Лишь теперь старик повнимательней рассмотрел портрет над камином, подошел ближе, прищурился на подпись в нижнем углу.
— Фрэнк Дэвис. Это ты и есть, мальчик? Ты, что ли, это рисовал?
— Да, сэр, — отозвался от двери Фрэнк.
— И давно?
— Три года назад, если не ошибаюсь. Да, три года. Старик медленно кивнул, словно эта подробность еще усилила его недоумение, усложнила загадку, над которой он ломал голову.
— А знаешь, Том, на кого это похоже?
— Знаю, дедушка. На тебя. Когда ты был такой же.
— Так ты тоже заметил, а? Чтоб мне провалиться. Это я в день, когда мне сравнялось восемнадцать и вся Ирландия со всеми своими зелеными лугами и милыми девушками у меня впереди. Это я и есть, я самый. Бог свидетель, я был хорош собой, и ты тоже хорош собой, Том. А ты, Фрэнк, бог свидетель, ты колдун. Ты знатный художник, паренек.
— Делаешь, что можешь, — Фрэнк тихо отошел от двери и теперь стоял посреди комнаты. Делаешь, что знаешь и умеешь.
— А ты знаешь Тома до последнего волоска, до последней реснички, — старик с улыбкой обернулся. Что, Том, каково это — глядеть на свет моими глазами? Чувствуешь, что тебе все нипочем, что ты герой и целый мир только тебя и ждет? Том засмеялся. И старик засмеялся. И Фрэнк за ними.
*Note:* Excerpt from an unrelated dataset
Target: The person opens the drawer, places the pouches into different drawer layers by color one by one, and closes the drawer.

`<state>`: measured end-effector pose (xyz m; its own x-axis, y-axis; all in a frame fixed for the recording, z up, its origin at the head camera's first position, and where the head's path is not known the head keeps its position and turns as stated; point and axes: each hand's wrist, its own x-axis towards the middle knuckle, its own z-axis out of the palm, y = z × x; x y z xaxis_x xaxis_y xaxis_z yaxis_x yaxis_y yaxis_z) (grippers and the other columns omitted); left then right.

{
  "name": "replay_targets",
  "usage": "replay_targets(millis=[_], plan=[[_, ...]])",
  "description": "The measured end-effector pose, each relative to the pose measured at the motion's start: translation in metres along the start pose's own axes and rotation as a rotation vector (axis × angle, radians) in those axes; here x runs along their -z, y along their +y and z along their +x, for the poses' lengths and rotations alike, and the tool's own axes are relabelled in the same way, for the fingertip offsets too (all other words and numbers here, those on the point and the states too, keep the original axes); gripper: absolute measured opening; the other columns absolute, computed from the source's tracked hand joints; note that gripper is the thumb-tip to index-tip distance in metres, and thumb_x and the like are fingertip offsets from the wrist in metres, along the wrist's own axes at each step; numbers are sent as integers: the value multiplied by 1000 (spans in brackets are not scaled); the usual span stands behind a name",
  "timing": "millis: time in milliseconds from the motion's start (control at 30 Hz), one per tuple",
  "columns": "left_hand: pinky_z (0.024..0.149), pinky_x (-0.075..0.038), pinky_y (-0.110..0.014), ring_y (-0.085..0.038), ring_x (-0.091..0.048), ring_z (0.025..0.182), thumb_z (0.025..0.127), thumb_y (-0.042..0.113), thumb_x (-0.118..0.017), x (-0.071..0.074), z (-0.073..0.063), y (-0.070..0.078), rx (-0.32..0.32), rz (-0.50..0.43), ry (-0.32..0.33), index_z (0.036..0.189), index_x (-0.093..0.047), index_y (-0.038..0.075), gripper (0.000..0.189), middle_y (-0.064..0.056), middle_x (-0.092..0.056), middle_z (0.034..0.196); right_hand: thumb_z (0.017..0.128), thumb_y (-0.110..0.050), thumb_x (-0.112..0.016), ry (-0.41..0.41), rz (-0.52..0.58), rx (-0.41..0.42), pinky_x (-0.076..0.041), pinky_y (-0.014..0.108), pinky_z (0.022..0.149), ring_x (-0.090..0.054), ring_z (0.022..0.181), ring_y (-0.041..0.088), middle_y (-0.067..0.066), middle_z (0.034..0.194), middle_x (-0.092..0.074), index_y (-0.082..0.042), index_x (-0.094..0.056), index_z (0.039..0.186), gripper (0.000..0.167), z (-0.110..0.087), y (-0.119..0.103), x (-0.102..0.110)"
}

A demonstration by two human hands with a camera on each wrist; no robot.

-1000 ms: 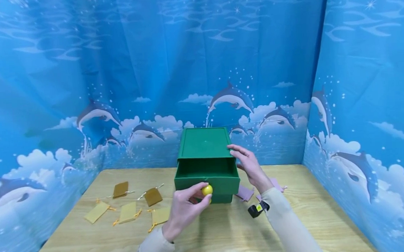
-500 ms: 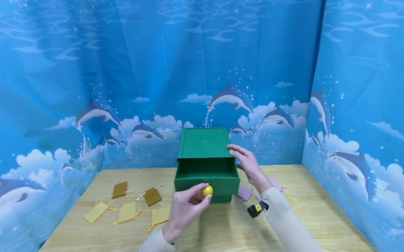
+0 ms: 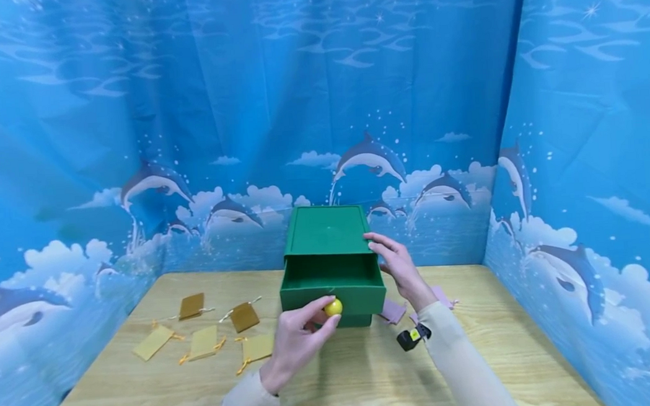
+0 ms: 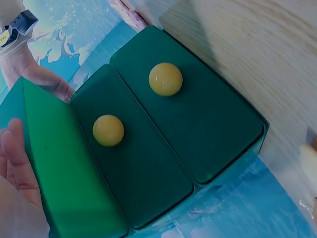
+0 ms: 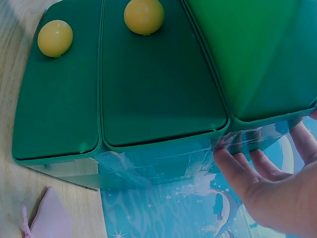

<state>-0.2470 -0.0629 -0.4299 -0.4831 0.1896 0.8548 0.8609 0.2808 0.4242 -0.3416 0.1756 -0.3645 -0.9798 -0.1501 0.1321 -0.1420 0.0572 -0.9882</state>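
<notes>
A green drawer cabinet (image 3: 326,229) stands on the table. Its top drawer (image 3: 364,299) is pulled out, and the part of its inside that shows is bare. My left hand (image 3: 300,341) pinches that drawer's yellow round knob (image 3: 333,307) between thumb and fingers. My right hand (image 3: 398,264) rests its fingertips on the cabinet's upper right edge. In the right wrist view, its fingers (image 5: 233,171) touch the cabinet's taped side. Two lower drawers sit pushed in, with yellow knobs (image 4: 166,79) on their fronts; the left wrist view does not show the gripped knob.
On the table's left lie two brown pouches (image 3: 245,317) and several yellow ones (image 3: 204,342) with drawstrings. Purple pouches (image 3: 392,311) lie to the right, partly behind the right arm. A blue dolphin-print curtain (image 3: 241,109) hangs behind the table (image 3: 380,379).
</notes>
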Motion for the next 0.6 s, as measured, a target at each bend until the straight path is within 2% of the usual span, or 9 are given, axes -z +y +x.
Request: replay_targets(millis=[100, 267, 467, 600], plan=[[50, -51, -12, -1, -65, 60, 84, 1, -75, 4, 2, 0, -7, -37, -4, 111, -71, 7, 28, -2, -74, 74, 100, -36, -55, -2, -1, 2, -26, 64, 114, -31, 145, 27, 2, 155, -39, -18, -55, 140, 43, 0, 0, 1], [47, -49, -13, -5, -60, 51, 80, -7, -75, 15, 5, 2, -10, -52, 38, 99, -72, 2, 22, -4, -70, 66, 100, -37, -55, -12, -6, -6, -26, 63, 115, -30, 145, 27, 1, 155, -38, -19, -54, 141, 44, 1, 0, 2], [41, -47, -16, -17, -55, 43, 85, -13, -67, 34, 13, 15, 78, -144, 62, 89, -71, -6, 10, -12, -63, 60, 102, -36, -53, -20, -4, -20, -25, 63, 115, -27, 147, 27, 2, 157, -35, -18, -51, 143, 46, 3, 0, 3], [40, -46, -17, -18, -54, 42, 86, -13, -65, 45, 18, 26, 107, -151, 96, 88, -71, -7, 9, -13, -62, 58, 102, -34, -52, -23, -2, -28, -25, 63, 115, -25, 148, 27, 2, 159, -33, -17, -49, 145, 46, 4, 1, 3]])
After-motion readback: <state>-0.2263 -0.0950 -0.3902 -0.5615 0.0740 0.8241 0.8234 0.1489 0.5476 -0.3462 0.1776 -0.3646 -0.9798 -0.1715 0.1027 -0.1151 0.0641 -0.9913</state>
— Еще по стаканчику. — Старик налил всем виски. — И тогда мы дадим тебе дипломатически улизнуть, Фрэнк. Но после возвращайся. Мне надо с тобой потолковать.
— О чем? — спросил Фрэнк.
— О великих тайнах. О Жизни, о Времени, о Человеческом Существовании. О чем же еще, по-твоему, Фрэнк?
— Этого довольно, дедушка, — начал Фрэнк и запнулся, пораженный словом, которое сорвалось с языка. — То есть, простите, мистер Келли.,.
— И дедушки довольно.
— Мне надо бежать, — Фрэнк залпом выпил виски. — Я тебе позвоню, Том.
Дверь затворилась. Фрэнк исчез.
— Ты, конечно, ночуешь здесь, дедушка? — Том подхватил чемодан старика. — Фрэнк не вернется. Ты будешь спать на его постели. — Том уже застилал один из двух диванов у дальней стены. — Только ведь еще рано. Давай еще немного выпьем, дедушка, и поговорим.
Но старик, ошеломленный, молча разглядывал одну за другой картины по стенам.
— Здорово нарисовано.
— Это все Фрэнк.
— И та лампа очень красивая.
— Ее сделал Фрэнк.
— А этот ковер на полу тоже…?
— Фрэнк.
— Чтоб мне провалиться, прошептал старик. — Ну и работяга этот Фрэнк!
Он медленно ходил по комнате, словно по музею.
— Да, тут таланту хоть отбавляй, — сказал он. — В Дублине ты ни на какие такие искусства был не мастер.
— Поживешь вдали от дома — всему научишься, — смущенно сказал Том.
Старик закрыл глаза и допил свой стакан.
— Тебе что, нехорошо, дедушка?
— Меня скрутит среди ночи, — сказал старик. — Пожалуй, еще вскочу с постели и заору как бешеный. А сейчас так только, малость в животе, да малость в затылке. Давай потолкуем, малыш.
И они толковали и пили до полуночи, а потом внук уложил деда и лег сам, и долго спустя оба уснули.
Часа в два ночи старик внезапно проснулся. Он всматривался в темноту, пытаясь понять, где же он, потом разглядел картины по стенам, мягкие кресла, лампу и коврики — все, что смастерил Фрэнк, — и сел на постели. Сжал кулаки. Потом встал, наспех оделся и, шатаясь, кинулся к двери.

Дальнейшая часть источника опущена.